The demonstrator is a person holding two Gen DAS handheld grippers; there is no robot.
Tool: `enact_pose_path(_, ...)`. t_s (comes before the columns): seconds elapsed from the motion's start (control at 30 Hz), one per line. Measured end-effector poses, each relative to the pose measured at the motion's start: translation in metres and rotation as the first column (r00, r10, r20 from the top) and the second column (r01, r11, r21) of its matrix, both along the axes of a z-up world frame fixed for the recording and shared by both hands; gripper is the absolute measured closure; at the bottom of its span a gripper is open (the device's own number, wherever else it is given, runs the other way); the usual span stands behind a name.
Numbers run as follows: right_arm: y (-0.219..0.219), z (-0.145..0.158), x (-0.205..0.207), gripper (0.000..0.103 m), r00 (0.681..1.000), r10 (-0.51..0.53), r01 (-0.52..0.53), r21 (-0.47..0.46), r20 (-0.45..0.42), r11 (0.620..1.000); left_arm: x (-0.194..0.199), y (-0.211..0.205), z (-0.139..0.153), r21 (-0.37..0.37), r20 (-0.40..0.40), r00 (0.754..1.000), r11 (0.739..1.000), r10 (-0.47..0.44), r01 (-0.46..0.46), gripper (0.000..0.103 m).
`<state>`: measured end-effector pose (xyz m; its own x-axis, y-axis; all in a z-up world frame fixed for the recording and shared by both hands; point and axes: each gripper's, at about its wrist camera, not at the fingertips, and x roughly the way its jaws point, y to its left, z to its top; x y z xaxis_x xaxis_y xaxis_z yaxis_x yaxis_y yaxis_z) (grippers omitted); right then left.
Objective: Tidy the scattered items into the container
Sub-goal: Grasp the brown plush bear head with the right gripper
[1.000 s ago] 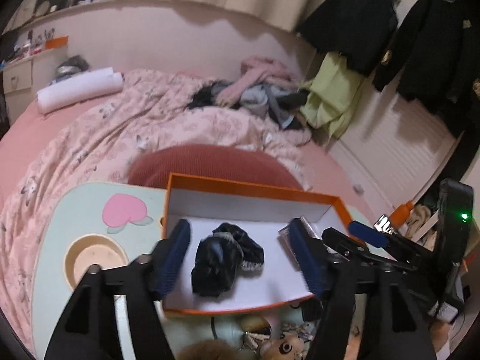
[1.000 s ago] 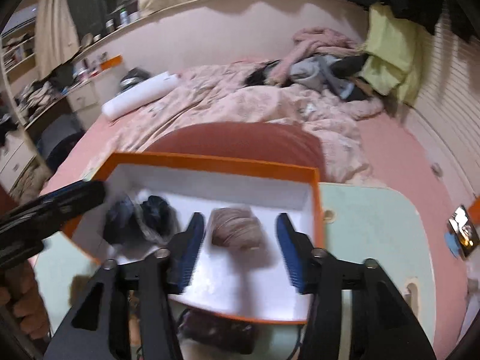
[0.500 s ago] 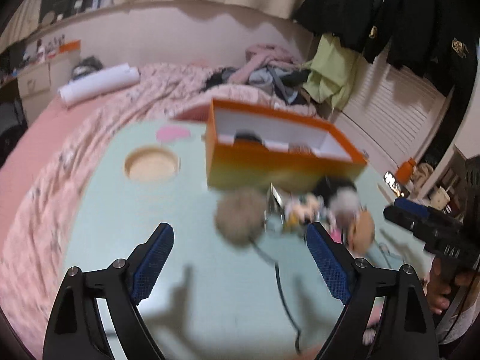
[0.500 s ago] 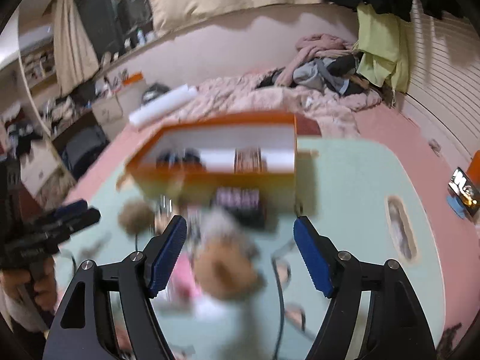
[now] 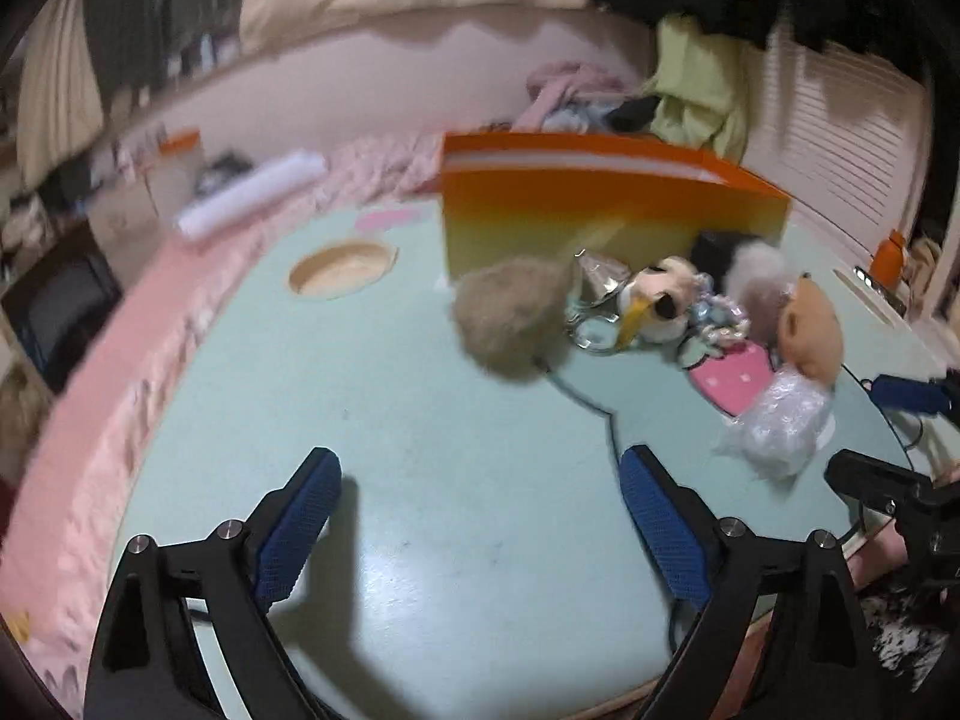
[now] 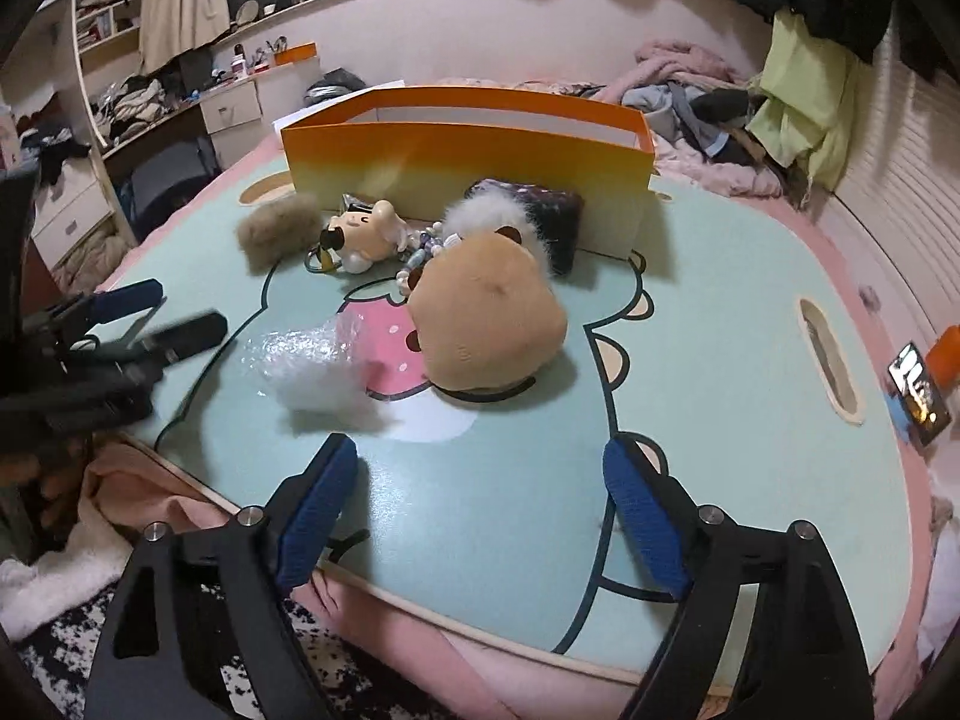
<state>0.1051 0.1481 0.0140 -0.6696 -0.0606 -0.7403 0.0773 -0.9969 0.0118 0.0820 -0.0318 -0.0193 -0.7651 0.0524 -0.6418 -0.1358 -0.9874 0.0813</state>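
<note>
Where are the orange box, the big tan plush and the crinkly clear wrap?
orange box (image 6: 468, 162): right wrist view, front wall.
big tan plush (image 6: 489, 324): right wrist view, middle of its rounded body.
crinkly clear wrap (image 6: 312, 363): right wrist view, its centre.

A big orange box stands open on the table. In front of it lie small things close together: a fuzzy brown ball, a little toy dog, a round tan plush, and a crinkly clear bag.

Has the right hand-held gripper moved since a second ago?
Yes. The right hand-held gripper, jaws opening and empty, pulled back from above the orange box to the table's near edge.
</note>
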Motion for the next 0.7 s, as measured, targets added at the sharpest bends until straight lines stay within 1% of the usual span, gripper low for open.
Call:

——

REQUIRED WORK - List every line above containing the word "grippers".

OUTPUT FOR THIS TASK -
The demonstrator is a person holding two Gen DAS handheld grippers; there is no robot.
`<state>`: measured end-effector pose (xyz m; its own x-axis, y-axis; all in a z-up world frame fixed for the recording and shared by both hands; point and axes: each gripper's, at about its wrist camera, not at the fingertips, and x roughly the way its jaws point, y to its left, z to its top; x y z xaxis_x xaxis_y xaxis_z yaxis_x yaxis_y yaxis_z) (grippers omitted); right then left.

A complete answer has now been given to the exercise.